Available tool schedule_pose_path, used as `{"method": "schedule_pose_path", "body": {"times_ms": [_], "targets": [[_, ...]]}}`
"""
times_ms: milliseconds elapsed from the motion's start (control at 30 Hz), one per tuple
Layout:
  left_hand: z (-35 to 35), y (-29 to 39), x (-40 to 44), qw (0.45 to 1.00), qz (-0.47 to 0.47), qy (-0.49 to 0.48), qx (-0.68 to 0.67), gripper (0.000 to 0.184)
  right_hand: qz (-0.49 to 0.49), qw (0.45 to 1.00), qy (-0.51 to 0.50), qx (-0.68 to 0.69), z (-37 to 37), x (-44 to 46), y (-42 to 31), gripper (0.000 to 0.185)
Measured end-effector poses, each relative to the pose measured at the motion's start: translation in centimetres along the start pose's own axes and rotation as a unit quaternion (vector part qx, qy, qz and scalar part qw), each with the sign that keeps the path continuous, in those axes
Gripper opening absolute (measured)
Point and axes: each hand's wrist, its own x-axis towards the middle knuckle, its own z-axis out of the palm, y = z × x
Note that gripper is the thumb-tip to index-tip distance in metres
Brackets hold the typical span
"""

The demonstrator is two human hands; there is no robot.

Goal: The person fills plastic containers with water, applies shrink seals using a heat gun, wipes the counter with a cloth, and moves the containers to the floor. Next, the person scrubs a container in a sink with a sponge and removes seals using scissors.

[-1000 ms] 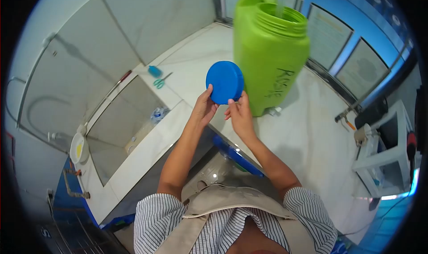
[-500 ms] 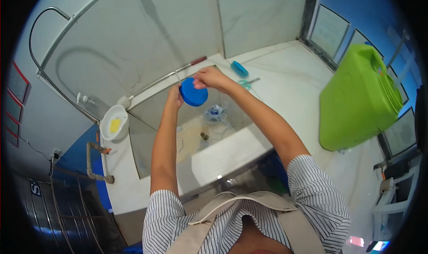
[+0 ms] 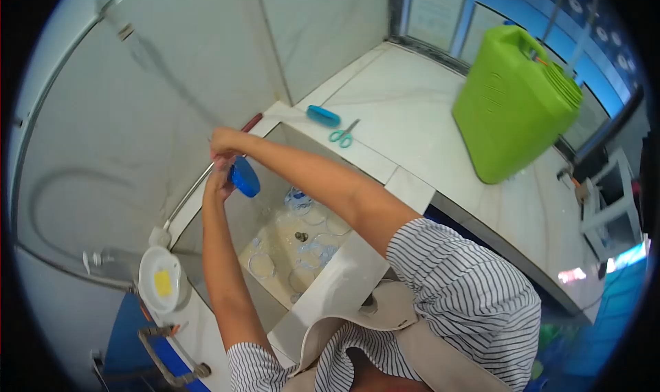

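Observation:
My left hand (image 3: pixel 218 180) grips a round blue lid (image 3: pixel 245 177) by its left edge, tilted over the far left part of the sink (image 3: pixel 224 260). Just above it, my right hand (image 3: pixel 230 143) is closed with the fingers bent; whatever it may hold is hidden. The two hands appear to touch or overlap. Below the lid, in shallow cloudy water, lie a clear piece with blue markings (image 3: pixel 298 201) and several clear round pieces (image 3: pixel 261 264). Around the dark drain fitting (image 3: pixel 301 236) these pieces lie scattered.
On the counter right of the sink are a blue brush (image 3: pixel 323 115), scissors (image 3: pixel 342 137) and a large green jerrycan (image 3: pixel 515 106). A long rod with a red handle (image 3: pixel 252 122) lies along the back edge. At left stand a white bowl with a yellow sponge (image 3: pixel 162 282) and a bent pipe (image 3: pixel 157 351).
Both hands have moved left with the lid, which has turned from facing me to a steeper tilt. My view has swung, showing more of the sink floor.

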Motion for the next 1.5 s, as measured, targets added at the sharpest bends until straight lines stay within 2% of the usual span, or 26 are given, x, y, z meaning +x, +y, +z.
{"method": "schedule_pose_path", "body": {"times_ms": [33, 67, 100, 133, 167, 200, 233, 300, 367, 433, 500, 533, 567, 600, 633, 700, 767, 867, 933, 1000, 1067, 1100, 1167, 1267, 1433, 1500], "targets": [[1.5, 1.0, -1.8, 0.997, 0.034, 0.028, 0.069, 0.048, 0.056, 0.992, 0.011, 0.110, -0.5, -0.6, -0.5, 0.015], [2.5, 1.3, -3.0, 0.986, 0.071, 0.059, 0.136, 0.049, 0.064, 0.992, 0.021, 0.110, 0.2, 1.0, 0.2, 0.015], [1.5, 0.4, -2.0, 0.986, 0.070, 0.049, 0.140, 0.049, -0.020, 0.999, 0.034, 0.002, 1.6, 3.5, 1.5, 0.017], [-0.8, -0.9, 0.3, 0.928, 0.214, 0.073, 0.295, 0.044, -0.059, 0.996, 0.041, -0.054, 1.2, 3.2, 1.7, 0.018], [-1.8, -1.5, 1.6, 0.824, 0.352, 0.095, 0.433, 0.040, -0.098, 0.988, 0.053, -0.110, 0.6, 2.5, 1.7, 0.019], [1.8, 0.3, -2.8, 0.742, 0.332, 0.152, 0.562, 0.032, -0.182, 0.953, 0.062, -0.232, -1.6, -1.2, 0.0, 0.016], [2.6, 0.3, -4.0, 0.741, 0.336, 0.144, 0.563, 0.032, -0.261, 0.897, 0.069, -0.349, -2.7, -3.6, -1.0, 0.014], [3.0, -0.1, -5.3, 0.511, 0.237, 0.154, 0.812, 0.021, -0.231, 0.902, 0.085, -0.356, -1.7, -2.8, -0.5, 0.017], [1.1, -0.4, -5.1, 0.488, 0.298, 0.141, 0.809, 0.021, -0.204, 0.905, 0.098, -0.360, -1.3, -1.9, -0.5, 0.020], [-0.2, -0.6, -4.5, 0.467, 0.350, 0.126, 0.802, 0.020, -0.120, 0.975, 0.056, -0.180, -0.8, -2.1, -0.9, 0.016], [0.2, 0.0, -3.9, 0.826, 0.292, 0.146, 0.460, 0.017, -0.039, 0.995, 0.082, -0.040, -1.1, -4.0, -2.5, 0.012], [0.5, 0.9, -4.0, 0.925, 0.119, 0.152, 0.328, 0.024, 0.012, 0.992, 0.119, 0.038, -1.3, -4.9, -3.2, 0.011], [1.9, 1.7, -4.8, 0.925, 0.118, 0.150, 0.330, 0.024, 0.014, 0.992, 0.121, 0.040, -1.2, -4.8, -3.2, 0.011], [3.7, 2.1, -5.6, 0.976, 0.101, 0.141, 0.131, 0.023, 0.034, 0.985, 0.148, 0.079, -1.1, -4.6, -3.4, 0.013], [4.6, 2.2, -5.7, 0.986, 0.078, 0.128, -0.075, 0.023, 0.053, 0.977, 0.173, 0.117, -0.9, -4.2, -3.5, 0.016], [3.7, 3.3, -5.1, 0.998, 0.013, 0.054, 0.007, 0.029, 0.020, 0.980, 0.179, 0.089, -1.0, -3.6, -3.0, 0.016], [3.8, 3.4, -4.8, 0.989, 0.062, 0.107, 0.077, 0.024, -0.011, 0.980, 0.189, 0.060, -0.9, -2.7, -2.1, 0.017], [2.9, 3.3, -2.9, 0.965, 0.145, 0.049, 0.212, 0.017, -0.011, 0.974, 0.216, 0.074, -1.6, -4.1, -1.4, 0.018], [2.2, 2.8, -2.3, 0.943, 0.178, 0.051, 0.275, 0.013, 0.007, 0.968, 0.162, 0.192, -3.0, -8.1, -1.2, 0.018], [1.2, 2.5, -1.3, 0.916, 0.212, 0.052, 0.338, 0.009, -0.005, 0.979, 0.129, 0.158, -2.6, -9.4, 1.1, 0.019], [0.2, 2.1, 0.3, 0.891, 0.151, 0.028, 0.428, 0.013, -0.005, 0.989, 0.060, 0.136, -2.7, -12.2, 2.9, 0.022], [0.8, 2.5, 0.2, 0.890, 0.153, 0.024, 0.428, 0.013, 0.008, 0.989, 0.027, 0.147, -2.7, -14.5, 4.0, 0.023], [1.8, 3.5, -1.0, 0.980, 0.040, 0.083, 0.178, 0.019, 0.013, 0.969, 0.032, 0.243, -1.8, -18.5, 6.7, 0.028], [2.4, 4.1, -0.6, 0.995, -0.029, 0.076, 0.055, 0.030, 0.030, 0.977, -0.004, 0.209, -0.8, -24.5, 12.3, 0.030], [1.5, 3.1, 1.0, 0.977, -0.040, 0.106, 0.181, 0.036, 0.115, 0.969, 0.032, 0.217, -3.3, -42.0, 18.2, 0.034], [1.0, 2.2, 0.9, 0.966, -0.016, 0.111, 0.231, 0.037, 0.206, 0.926, 0.089, 0.305, -4.9, -49.4, 20.4, 0.035]]}}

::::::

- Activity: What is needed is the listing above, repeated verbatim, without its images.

- Answer to this task:
Available tool schedule_pose_path, used as `{"method": "schedule_pose_path", "body": {"times_ms": [_], "targets": [[_, ...]]}}`
"""
times_ms: milliseconds elapsed from the motion's start (control at 30 Hz), one per tuple
Layout:
  left_hand: z (-35 to 35), y (-29 to 39), x (-40 to 44), qw (0.45 to 1.00), qz (-0.47 to 0.47), qy (-0.49 to 0.48), qx (-0.68 to 0.67), gripper (0.000 to 0.184)
  right_hand: qz (-0.49 to 0.49), qw (0.45 to 1.00), qy (-0.51 to 0.50), qx (-0.68 to 0.69), z (-37 to 37), x (-44 to 46), y (-42 to 31), gripper (0.000 to 0.185)
Measured end-effector poses, each relative to the pose measured at the motion's start: translation in centimetres along the start pose's own axes and rotation as a unit quaternion (vector part qx, qy, qz and scalar part qw), each with the sign that keeps the path continuous, in those axes
Gripper opening absolute (measured)
Point and axes: each hand's wrist, its own x-axis towards the middle knuckle, its own z-axis out of the palm, y = z × x
Note that gripper is the thumb-tip to index-tip distance in metres
Brackets hold the typical span
"""

The demonstrator is two human hands; there is no robot.

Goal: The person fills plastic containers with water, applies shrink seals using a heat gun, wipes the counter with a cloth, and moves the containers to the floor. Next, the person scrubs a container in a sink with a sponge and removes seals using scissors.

[-1000 ms] 
[-500 ms] 
[+0 ms] 

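Observation:
My left hand (image 3: pixel 218 180) grips a round blue lid (image 3: pixel 245 177) by its left edge, tilted over the far left part of the sink (image 3: pixel 224 260). Just above it, my right hand (image 3: pixel 230 143) is closed with the fingers bent; whatever it may hold is hidden. The two hands appear to touch or overlap. Below the lid, in shallow cloudy water, lie a clear piece with blue markings (image 3: pixel 298 201) and several clear round pieces (image 3: pixel 261 264). Around the dark drain fitting (image 3: pixel 301 236) these pieces lie scattered.
On the counter right of the sink are a blue brush (image 3: pixel 323 115), scissors (image 3: pixel 342 137) and a large green jerrycan (image 3: pixel 515 106). A long rod with a red handle (image 3: pixel 252 122) lies along the back edge. At left stand a white bowl with a yellow sponge (image 3: pixel 162 282) and a bent pipe (image 3: pixel 157 351).
Both hands have moved left with the lid, which has turned from facing me to a steeper tilt. My view has swung, showing more of the sink floor.
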
Motion for the next 1.5 s, as measured, targets added at the sharpest bends until straight lines stay within 2% of the usual span, or 26 are given, x, y, z meaning +x, +y, +z.
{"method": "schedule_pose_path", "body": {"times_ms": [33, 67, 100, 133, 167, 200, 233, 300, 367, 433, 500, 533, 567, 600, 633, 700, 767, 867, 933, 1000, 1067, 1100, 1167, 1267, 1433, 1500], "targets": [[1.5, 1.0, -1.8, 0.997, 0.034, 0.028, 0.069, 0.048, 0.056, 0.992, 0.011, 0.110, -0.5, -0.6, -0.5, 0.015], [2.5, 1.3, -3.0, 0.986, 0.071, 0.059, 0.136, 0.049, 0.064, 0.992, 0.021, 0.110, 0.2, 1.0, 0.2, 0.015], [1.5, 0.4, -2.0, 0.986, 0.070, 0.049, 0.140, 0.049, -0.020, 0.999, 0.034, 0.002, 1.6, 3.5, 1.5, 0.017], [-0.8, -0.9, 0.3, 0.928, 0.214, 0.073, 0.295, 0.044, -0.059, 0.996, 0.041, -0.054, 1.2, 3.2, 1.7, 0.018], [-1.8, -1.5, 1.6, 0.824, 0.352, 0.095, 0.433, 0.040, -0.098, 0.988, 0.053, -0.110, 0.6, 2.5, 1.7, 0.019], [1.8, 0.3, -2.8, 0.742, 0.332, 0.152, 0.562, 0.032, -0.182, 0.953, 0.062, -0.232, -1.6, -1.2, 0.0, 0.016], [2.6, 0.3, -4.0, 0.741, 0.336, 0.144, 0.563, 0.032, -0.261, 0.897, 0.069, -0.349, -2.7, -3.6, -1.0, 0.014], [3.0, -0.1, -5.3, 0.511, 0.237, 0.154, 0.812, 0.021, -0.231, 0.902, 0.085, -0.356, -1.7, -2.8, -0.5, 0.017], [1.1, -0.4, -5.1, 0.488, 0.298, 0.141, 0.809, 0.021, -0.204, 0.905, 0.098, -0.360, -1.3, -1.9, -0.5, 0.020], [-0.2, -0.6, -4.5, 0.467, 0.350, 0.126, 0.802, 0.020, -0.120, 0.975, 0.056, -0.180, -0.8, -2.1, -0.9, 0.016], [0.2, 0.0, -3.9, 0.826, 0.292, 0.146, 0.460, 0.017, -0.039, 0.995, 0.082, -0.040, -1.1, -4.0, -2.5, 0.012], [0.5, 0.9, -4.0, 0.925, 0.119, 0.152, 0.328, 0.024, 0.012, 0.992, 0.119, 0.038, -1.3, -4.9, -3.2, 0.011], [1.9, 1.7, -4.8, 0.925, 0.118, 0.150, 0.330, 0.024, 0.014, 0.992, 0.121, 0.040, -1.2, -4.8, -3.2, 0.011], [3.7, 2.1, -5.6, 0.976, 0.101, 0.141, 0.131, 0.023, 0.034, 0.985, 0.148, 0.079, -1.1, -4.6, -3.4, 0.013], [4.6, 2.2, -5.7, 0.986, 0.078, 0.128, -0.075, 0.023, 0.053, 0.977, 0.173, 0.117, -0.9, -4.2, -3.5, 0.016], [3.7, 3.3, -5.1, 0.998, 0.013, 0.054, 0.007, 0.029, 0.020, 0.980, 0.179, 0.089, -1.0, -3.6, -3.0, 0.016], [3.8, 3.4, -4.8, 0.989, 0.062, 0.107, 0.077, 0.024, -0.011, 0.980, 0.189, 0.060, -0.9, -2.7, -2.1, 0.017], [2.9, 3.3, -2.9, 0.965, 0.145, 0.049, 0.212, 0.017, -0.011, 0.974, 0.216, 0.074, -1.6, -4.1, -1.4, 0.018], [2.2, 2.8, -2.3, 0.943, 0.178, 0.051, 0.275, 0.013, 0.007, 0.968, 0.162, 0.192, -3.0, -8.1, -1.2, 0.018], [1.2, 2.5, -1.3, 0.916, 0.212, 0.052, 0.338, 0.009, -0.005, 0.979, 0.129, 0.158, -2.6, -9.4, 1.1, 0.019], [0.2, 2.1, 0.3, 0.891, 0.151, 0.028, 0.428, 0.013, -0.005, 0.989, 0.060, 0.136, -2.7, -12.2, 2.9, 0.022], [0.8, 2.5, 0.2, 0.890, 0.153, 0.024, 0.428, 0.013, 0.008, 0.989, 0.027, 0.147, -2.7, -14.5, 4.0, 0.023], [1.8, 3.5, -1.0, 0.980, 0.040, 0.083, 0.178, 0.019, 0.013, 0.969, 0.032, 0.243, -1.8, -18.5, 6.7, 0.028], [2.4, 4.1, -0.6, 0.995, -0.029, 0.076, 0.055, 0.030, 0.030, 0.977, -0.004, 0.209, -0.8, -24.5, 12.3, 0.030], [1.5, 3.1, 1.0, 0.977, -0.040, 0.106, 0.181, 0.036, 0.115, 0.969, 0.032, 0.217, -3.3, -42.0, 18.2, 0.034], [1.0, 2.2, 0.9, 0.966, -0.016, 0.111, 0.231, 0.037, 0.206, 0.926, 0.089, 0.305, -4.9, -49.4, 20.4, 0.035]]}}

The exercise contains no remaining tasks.